Ainda que o western seja um gênero de exteriores, de planos abertos, de vastidões diante da pequenez humana, Almodóvar parece se interessar menos por paisagens e mais pelas figuras que filma. A maior parte de Estranha Forma de Vida se passa no interior dos quartos dos personagens, o lugar onde não há intimidade a ser ocultada. É curioso como esses cômodos são guarnecidos por retratos e pinturas de casais hetero que remetem ao conservadorismo que ele nega.

Faz, ainda, um western queer sem recorrer às cenas de nudez ou sexo.

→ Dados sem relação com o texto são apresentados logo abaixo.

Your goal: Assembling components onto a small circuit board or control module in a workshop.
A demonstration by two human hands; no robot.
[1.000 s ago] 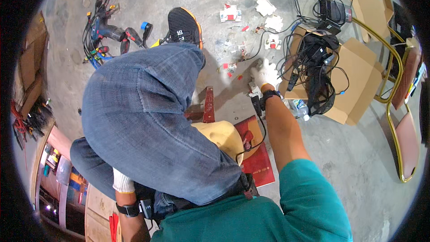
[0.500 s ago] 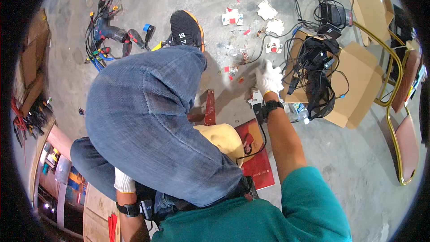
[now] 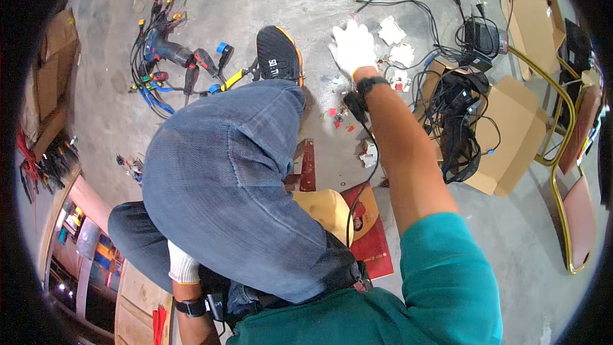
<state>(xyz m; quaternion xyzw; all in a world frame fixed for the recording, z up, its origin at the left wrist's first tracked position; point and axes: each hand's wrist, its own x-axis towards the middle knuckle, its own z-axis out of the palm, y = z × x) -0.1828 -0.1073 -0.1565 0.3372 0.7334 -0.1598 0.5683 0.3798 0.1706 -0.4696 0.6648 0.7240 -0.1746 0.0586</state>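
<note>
My right hand, in a white knit glove, reaches far forward over the floor with its fingers spread. It covers the spot where a white and red plastic part lay before; whether it touches that part is hidden. Beside it on the right lie pale plastic pieces and another white and red part. Small red and copper-coloured bits are scattered nearer to me. A white switch-like block rests by my wrist cable. My left hand, also gloved, is tucked against my thigh, its fingers hidden beneath the jeans.
On the left lies a cordless drill among cables, near my black shoe. Opened cardboard with tangled black cables sits at right, beside a gold-framed chair. A red booklet lies near my knee.
My right hand has moved forward and slightly left, from beside the white block to above the far plastic parts, its fingers spreading. The view has shifted a little; my left hand stays at my thigh.
</note>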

Não se interessa pelo entrelace de corpos, mas sim por olhares genuínos e pela exposição de sentimentos através do diálogo intencionalmente expositivo. É revolucionário que se possa ver em tela homens capazes de expor sentimentos. É ainda mais revolucionário que possamos ver gays o fazendo, num mundo em que a homofobia insiste em os querer silenciar.

Na entrevista mencionada previamente, e que poderá ser prestigiada também nos cinemas, Almodóvar referencia Ira Sachs (Passagens) como um dos diretores da atualidade que mais livremente filma com beleza o sexo homossexual, e principalmente, o sexo entre pessoas mais velhas. Essa recusa do cinema em representar o desejo sexual de pessoas com mais de 50 anos é um tabu que Almodóvar parece ter muito empenho em quebrar.

Almodóvar subverte não só por usar das masculinidades do gênero para construir tensão sexual entre dois homens, mas também por criar a partir daí um de seus filmes mais afetivos e delicados. Nada mais masculino do que a linha tênue colocada entre a violência e a paixão. Nada mais Almodóvar do que se apropriar disso tudo e impor seu cinema. Por mais, mas muito mais western queer e feitos por mulheres nesse mundo!

Estranha Forma de Vida estreia nos cinemas em 14 de setembro, com distribuição da O2 Play e Mubi.